> _Description of the task_:
In the entries below, which lines run from the one containing "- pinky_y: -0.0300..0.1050" to the one containing "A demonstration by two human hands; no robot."? Copy exactly those lines, ends included, and no others.

> _Records supplied_:
###
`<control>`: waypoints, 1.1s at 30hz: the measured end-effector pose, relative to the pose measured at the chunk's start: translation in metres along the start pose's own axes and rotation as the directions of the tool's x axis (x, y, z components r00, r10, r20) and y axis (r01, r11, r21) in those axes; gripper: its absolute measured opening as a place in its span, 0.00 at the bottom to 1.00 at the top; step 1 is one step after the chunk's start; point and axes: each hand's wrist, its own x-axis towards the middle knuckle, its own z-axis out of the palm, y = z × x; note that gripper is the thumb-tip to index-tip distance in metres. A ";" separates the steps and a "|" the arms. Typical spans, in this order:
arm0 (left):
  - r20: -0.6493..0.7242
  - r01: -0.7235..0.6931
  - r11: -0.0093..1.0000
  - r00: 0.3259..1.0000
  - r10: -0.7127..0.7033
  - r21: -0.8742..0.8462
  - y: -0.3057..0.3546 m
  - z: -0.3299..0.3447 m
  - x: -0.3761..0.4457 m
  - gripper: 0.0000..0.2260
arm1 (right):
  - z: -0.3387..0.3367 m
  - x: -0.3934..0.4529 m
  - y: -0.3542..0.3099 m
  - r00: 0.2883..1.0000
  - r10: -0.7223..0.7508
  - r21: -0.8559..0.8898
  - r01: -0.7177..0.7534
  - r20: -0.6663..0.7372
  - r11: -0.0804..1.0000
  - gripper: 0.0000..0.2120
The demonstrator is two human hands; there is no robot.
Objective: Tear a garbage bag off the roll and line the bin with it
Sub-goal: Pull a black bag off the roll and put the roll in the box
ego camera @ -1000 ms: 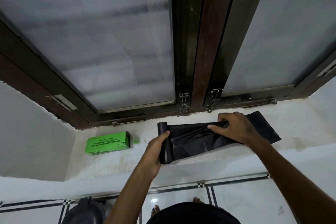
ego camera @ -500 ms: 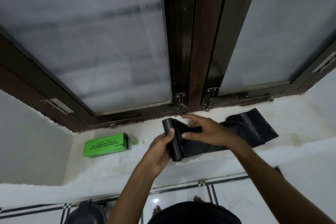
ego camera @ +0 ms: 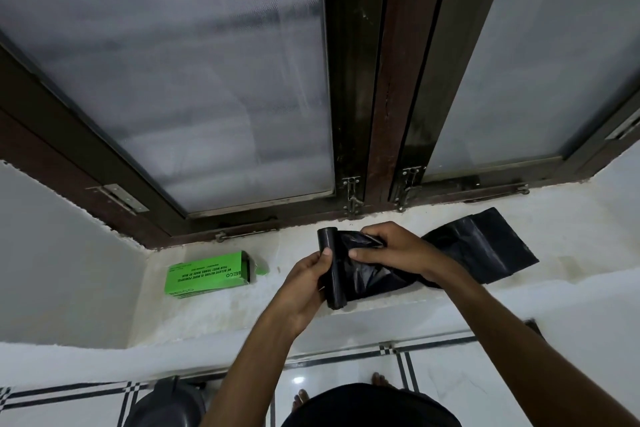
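Roll (ego camera: 331,270) of black bags, above the sill's (ego camera: 571,229) front edge, sits clasped in the left hand (ego camera: 304,282) while the right hand (ego camera: 391,250) pinches the unrolled bag (ego camera: 485,250) close beside it; a quick sideways snap at the perforation should tear cleanly.

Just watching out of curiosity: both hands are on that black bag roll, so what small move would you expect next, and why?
Probably pulling the hands apart to tear. The left hand grips the garbage bag roll, the right hand pinches the unrolled bag right beside it, and that bag looks still attached.
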 end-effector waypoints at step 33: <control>-0.063 -0.147 0.950 0.989 0.135 -0.277 0.024 -0.025 -0.013 0.16 | 0.014 -0.023 0.010 0.720 -0.339 -0.567 -0.090 -0.605 0.819 0.20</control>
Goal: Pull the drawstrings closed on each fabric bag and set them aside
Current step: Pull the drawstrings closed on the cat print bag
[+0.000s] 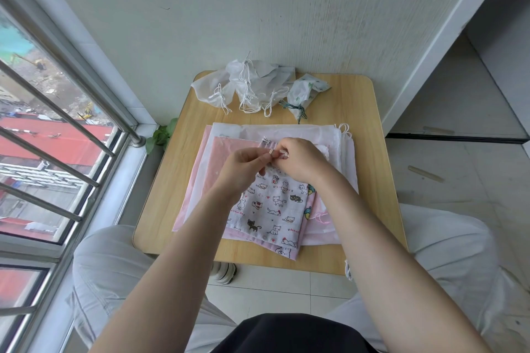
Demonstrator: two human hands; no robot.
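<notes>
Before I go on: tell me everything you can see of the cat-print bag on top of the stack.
The cat-print bag is a flat pouch of whitish woven-looking cloth with small cartoon cats. It lies on top of the stack of pink and white bags on the wooden table, bottom edge toward the person. Its far, gathered mouth is pinched by the left hand and right hand; the cords are mostly hidden.

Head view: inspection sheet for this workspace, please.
Surface: small wooden table, bare wood along its edges.
Job's things: cat-print bag on top of a flat bag stack; cinched bags heaped at the far edge.
Clutter: nothing seen.
Hands: left hand and right hand pinch at the cat-print bag's gathered mouth.
Cables: nothing seen.
Surroundings: barred window left, wall behind, tiled floor.
</notes>
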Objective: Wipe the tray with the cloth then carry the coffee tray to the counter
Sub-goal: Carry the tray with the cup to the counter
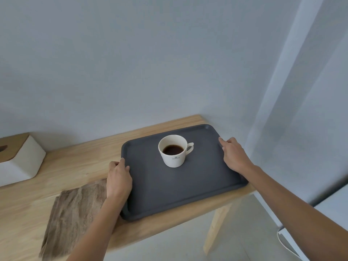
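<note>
A dark grey tray (169,191) lies at the right end of a light wooden table (75,166), against the wall corner. On its far half stands a white cup (174,151) partly filled with dark coffee, handle pointing right. My left hand (118,179) grips the tray's left rim, thumb over the edge. My right hand (234,155) holds the right rim near the far corner. A brown cloth (75,210) lies flat on the table just left of the tray, partly under my left forearm.
A white tissue box with a wooden lid (17,159) stands at the table's far left by the wall. The walls close in behind and to the right. A table leg (216,227) and pale floor show below; a white surface with a cable (331,213) sits lower right.
</note>
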`<action>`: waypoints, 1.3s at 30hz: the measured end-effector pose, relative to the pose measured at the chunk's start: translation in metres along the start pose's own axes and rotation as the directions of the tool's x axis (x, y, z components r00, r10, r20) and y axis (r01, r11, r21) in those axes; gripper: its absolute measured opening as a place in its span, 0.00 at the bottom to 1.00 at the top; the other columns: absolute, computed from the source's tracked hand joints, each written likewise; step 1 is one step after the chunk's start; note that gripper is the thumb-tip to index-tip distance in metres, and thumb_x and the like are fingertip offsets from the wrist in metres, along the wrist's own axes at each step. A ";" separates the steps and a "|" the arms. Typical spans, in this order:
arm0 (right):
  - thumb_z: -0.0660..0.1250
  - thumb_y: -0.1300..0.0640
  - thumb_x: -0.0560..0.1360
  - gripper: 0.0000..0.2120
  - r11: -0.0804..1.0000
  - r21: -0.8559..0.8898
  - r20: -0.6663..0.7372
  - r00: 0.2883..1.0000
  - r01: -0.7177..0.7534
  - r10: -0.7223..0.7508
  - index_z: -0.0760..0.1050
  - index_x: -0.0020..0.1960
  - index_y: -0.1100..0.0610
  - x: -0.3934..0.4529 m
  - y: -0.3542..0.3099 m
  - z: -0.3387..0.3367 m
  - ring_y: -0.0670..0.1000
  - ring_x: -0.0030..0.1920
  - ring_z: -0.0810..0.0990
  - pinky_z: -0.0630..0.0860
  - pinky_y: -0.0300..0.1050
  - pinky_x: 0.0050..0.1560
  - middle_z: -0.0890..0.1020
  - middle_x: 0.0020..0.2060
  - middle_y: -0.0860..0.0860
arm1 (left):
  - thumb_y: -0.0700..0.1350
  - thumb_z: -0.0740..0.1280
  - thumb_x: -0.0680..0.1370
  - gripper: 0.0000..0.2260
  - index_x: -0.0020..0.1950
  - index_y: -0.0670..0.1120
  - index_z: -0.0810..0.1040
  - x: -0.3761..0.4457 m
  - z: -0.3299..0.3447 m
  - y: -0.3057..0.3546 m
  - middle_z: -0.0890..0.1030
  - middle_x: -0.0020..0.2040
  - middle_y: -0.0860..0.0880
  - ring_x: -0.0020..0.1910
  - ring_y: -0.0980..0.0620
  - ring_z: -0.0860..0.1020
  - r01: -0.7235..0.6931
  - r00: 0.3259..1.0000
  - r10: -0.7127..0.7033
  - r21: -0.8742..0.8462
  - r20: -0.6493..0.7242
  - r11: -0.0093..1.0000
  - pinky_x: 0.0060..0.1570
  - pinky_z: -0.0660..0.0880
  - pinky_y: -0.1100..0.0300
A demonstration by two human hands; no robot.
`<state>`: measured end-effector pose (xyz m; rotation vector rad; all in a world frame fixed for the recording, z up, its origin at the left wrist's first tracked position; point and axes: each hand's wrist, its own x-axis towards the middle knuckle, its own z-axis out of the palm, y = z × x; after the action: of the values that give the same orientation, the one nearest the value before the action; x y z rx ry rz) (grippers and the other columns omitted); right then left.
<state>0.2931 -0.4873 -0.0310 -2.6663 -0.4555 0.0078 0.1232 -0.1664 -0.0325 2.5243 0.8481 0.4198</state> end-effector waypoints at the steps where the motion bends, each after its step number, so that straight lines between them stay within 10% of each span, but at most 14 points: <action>1: 0.53 0.65 0.80 0.22 1.000 0.011 -0.012 1.000 -0.007 0.007 0.64 0.73 0.56 -0.001 0.003 -0.003 0.60 0.47 0.77 0.76 0.52 0.52 0.70 0.52 0.56 | 0.40 0.58 0.81 0.14 0.64 0.37 0.72 0.002 0.002 0.002 0.72 0.58 0.37 0.50 0.38 0.75 -0.014 1.000 0.013 -0.010 -0.001 1.000 0.44 0.66 0.54; 20: 0.51 0.60 0.82 0.19 0.937 0.097 -0.235 0.907 -0.335 0.348 0.63 0.72 0.55 -0.179 0.225 -0.168 0.60 0.49 0.76 0.75 0.52 0.54 0.71 0.53 0.59 | 0.38 0.61 0.79 0.18 0.68 0.37 0.72 -0.087 0.092 0.255 0.75 0.58 0.32 0.59 0.33 0.73 -0.398 0.897 0.422 -0.172 0.134 0.901 0.61 0.68 0.44; 32: 0.52 0.64 0.80 0.25 0.670 0.272 -0.358 0.574 -0.691 0.737 0.58 0.77 0.55 -0.355 0.400 -0.241 0.62 0.63 0.72 0.68 0.50 0.61 0.72 0.63 0.61 | 0.38 0.60 0.79 0.17 0.67 0.42 0.75 -0.214 0.214 0.483 0.76 0.53 0.35 0.56 0.36 0.75 -0.666 0.570 0.777 -0.404 0.265 0.627 0.60 0.68 0.48; 39: 0.53 0.62 0.81 0.25 0.476 0.222 -0.394 0.369 -0.851 0.842 0.58 0.77 0.54 -0.413 0.487 -0.256 0.63 0.53 0.76 0.69 0.47 0.49 0.74 0.57 0.63 | 0.37 0.60 0.78 0.16 0.65 0.41 0.75 -0.279 0.306 0.592 0.76 0.51 0.35 0.53 0.37 0.75 -0.693 0.362 0.880 -0.542 0.309 0.475 0.56 0.70 0.50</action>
<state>0.0756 -1.1397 -0.0293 -2.4583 1.1322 -0.3117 0.3273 -0.8589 -0.0397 2.3308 -0.7378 0.0445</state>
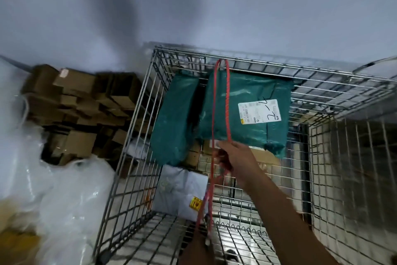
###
> _Output below_:
  - pinky_y: -0.0300..0.1050
  - pinky_x: 0.0050..0.1560
  - middle_z: -0.0890..0.1020
  - middle_x: 0.0020..0.2060
  - middle_y: -0.0860..0.0860
arm1 (left):
  - thumb_y: -0.0700..0.1350
  - thumb_z: -0.0740..0.1280
  - thumb_x: -0.0680..0.1370
  - gripper: 0.0000..0.2260
  - index_x: -0.0020..0.1950
  - index_y: -0.0670..0.1120
  - index_z: -0.0810..0.1040
  - x: -0.3761..0.4457 m
  - z: -0.3299..0.3447 m
  - y: -0.3057..0.3546 m
  - middle_z: -0.0890..0.1030
  - middle_x: -0.0020..0.2040
  - middle_y: -0.0860..0.0880
  - ring_x: -0.0020..0.1910
  - ring_y: -0.0980..0.0620
  - ring_z: -0.0860..0.1020
  - r01: -0.7235..0.6931
  - r00: 0.3259..1.0000
  - r10: -0.7127..0.7033
  - r21: -0.8742..0.8462
  - r20: -0.6493..0.7242
  - r11: -0.0093..1.0000
  - pinky_x: 0.0060..0.1570
  - pinky_z: -0.0660..0.0880
  - pinky_y: -0.1100..0.0300
A demonstration by two human hands; no robot.

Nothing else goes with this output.